そこで、「換価になじむ財産であること」に代えて、「破産管財人による管理処分になじむこと」を要件に掲げることにし、この要件の中に「一身専属的権利でないこと」も吸収させることにした。
注18 44条1項にいう「破産財団に関する」は、「破産財団に属する財産及び財団債権に関する」と「破産債権に関する」とに分析されることになるが、後者を破産財団の概念の中に含めることは、幾分異例のことであり、混乱を引き起こしやすい。44条1項にいう「破産財団に関する訴訟手続」は、「破産者の財産関係の訴訟手続」(24条1項3号参照)の語に置き換える方がよい。
注19 もし「取戻権に対応する返還義務」が「破産財団」に含まれるとするならば、その義務を現実財団に含めるか法定財団に含めるかが問題となる。もし現実財団に含めるとすれば、その義務は、破産管財人が当該財産を現に管理していることと表裏をなし、特別に取り上げる実益は乏しい。
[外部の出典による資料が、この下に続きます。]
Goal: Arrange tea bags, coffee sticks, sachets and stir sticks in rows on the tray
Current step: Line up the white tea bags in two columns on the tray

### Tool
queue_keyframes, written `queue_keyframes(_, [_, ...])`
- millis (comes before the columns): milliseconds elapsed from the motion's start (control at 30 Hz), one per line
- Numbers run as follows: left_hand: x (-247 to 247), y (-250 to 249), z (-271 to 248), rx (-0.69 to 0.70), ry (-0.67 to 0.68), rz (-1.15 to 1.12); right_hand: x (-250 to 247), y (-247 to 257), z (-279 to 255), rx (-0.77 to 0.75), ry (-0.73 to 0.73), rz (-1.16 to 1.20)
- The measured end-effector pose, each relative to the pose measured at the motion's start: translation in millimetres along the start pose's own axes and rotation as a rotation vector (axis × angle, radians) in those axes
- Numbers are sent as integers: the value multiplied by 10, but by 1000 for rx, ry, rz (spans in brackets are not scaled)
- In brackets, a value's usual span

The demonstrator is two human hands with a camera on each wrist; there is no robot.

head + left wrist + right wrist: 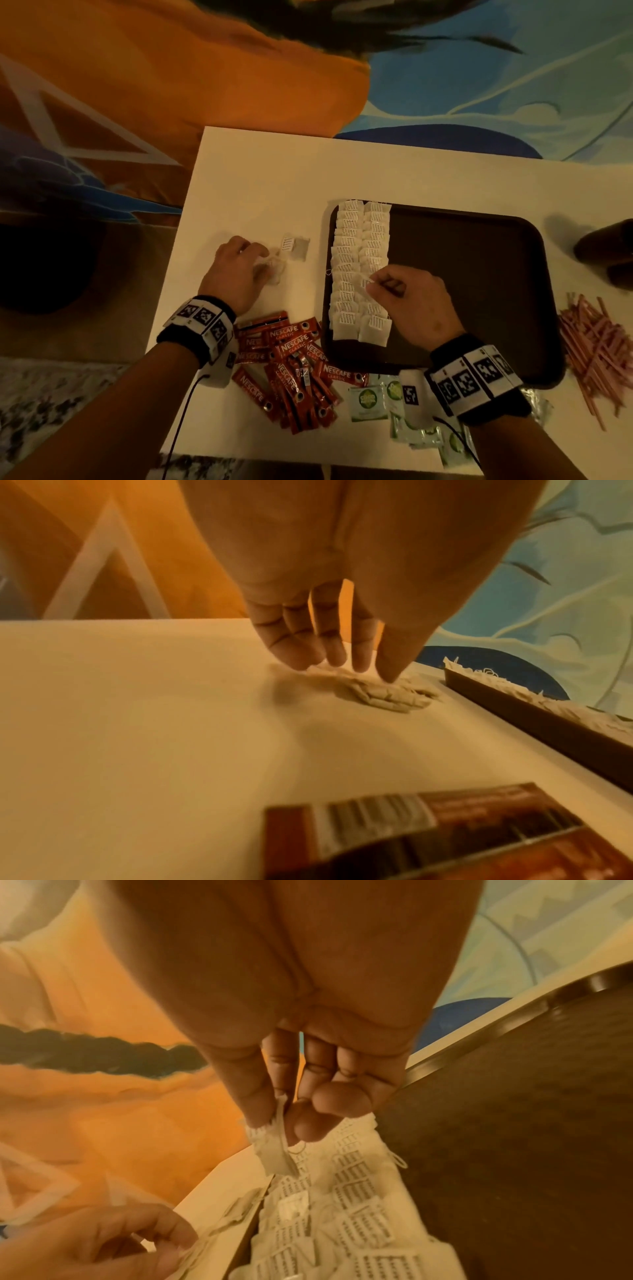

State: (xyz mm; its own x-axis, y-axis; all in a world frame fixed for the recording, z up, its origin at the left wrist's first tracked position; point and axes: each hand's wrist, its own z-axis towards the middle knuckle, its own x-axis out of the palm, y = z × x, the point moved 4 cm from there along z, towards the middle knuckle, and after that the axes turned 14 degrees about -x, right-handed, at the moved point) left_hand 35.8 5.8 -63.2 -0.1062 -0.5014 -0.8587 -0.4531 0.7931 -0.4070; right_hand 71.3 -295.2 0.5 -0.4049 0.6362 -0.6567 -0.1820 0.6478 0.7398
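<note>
We pinch a tea bag (274,1148) by its top seam in the right hand (407,301) — light, limp, tearable; left hand (236,270) presses loose bags (383,693) with straight fingers.

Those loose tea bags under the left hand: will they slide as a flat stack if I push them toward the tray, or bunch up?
Probably bunch up. Under the left hand the loose tea bags already lie crumpled and overlapping on the table, which suggests soft, floppy paper. The tea bag pinched by the right hand droops from its top edge, so likely very light. Lifting singly looks safer.
</note>
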Motion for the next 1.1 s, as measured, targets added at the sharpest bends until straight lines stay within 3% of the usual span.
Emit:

もし法定財団に含めるとすると、同一物の法律関係が義務の面から見れば法定財団に属し、管理の面から見れば法定財団ではなく現実財団に属することになり、議論に混乱が生じよう。
注20 破産者が建物の賃借人であり、消防設備等の災害防止設備が破産者に属する場合には、賃借権が破産財団に属するときには、災害防止設備も不動産賃借権とともに売却されるとしてよく、不動産の賃貸借が破産管財人により解除されるときにも、破産財団に属する財産として換価される(必要であれば所有者に買い取らせる)べきだからである。
注21 被害者(損害賠償請求権者)が保険金から確実に賠償を得ることができるようにする方法として、(α)被害者に保険者に対する直接請求権を与える方法と、(β)特別の先取特権を与える方法とが考えられる。前者の方法では、賠償責任の有無や賠償金額に争いがある場合(特に過失割合が問題になる場合)に、被害者と保険者との間の訴訟で賠償金額等を確定することになり、保険者に彼の直接知り得ない争点に関する主張立証を強いることになり適切ではないとの理由で、前者の方法が否定され、後者の方法が採用されたとのことである([萩本*2010a]134頁注2)。
注23 松下淳一「判例研究」ジュリスト901号105頁が、請負法人が破産者である場合について、大正11年破産法の解釈として、次のように述べている:「破産手続外で仕事の完成がなされた場合、固定主義(破6条1項)により、少なくとも宣告後の労務提供に相当する部分については、新得財産破産法人の自由財産になるはずである(同64条2項の反対解釈)。株式会社においては破産は解散原因であるから(商404条1号・94条5号)、自由財産を破産手続外の清算手続(同417条以下)で、破産債権者又は株主に配分することになろう。」。
注24 [条解*2014a]303頁、[高田*2015a]908頁。
注25 こうした解決は、死亡保険金が破産財団に含まれるか否かが被保険者の死亡時期という偶然に依存させることになり(結果の偶然依存)、その点て好ましくないのは確かである。しかし、結果の偶然依存を完全に排除することは無理であり、そもそも破産者を保険金受取人とする生命保険契約が破産手続開始前に締結されていたかも偶然であると言うべきであろう。区切りのよいところで妥協ないし諦める(一定時期以降に被保険者が死亡した場合には、保険金は破産財団に属さないとする)べきであろう。
注26 解釈論としてはこれが無難であろう。行使上の一身専属性のある慰謝料請求権について、破産終結決定後に一身専属性を失っても追加配当の原資にならないとする最高裁判所 昭和58年10月6日 第1小法廷 判決(昭和54年(オ)第719号)を参照。立法論となれば、破産手続終結後一定期間(例えば1年)以内に現在の請求権になった場合には追加配当の原資になるとすることも考えられる。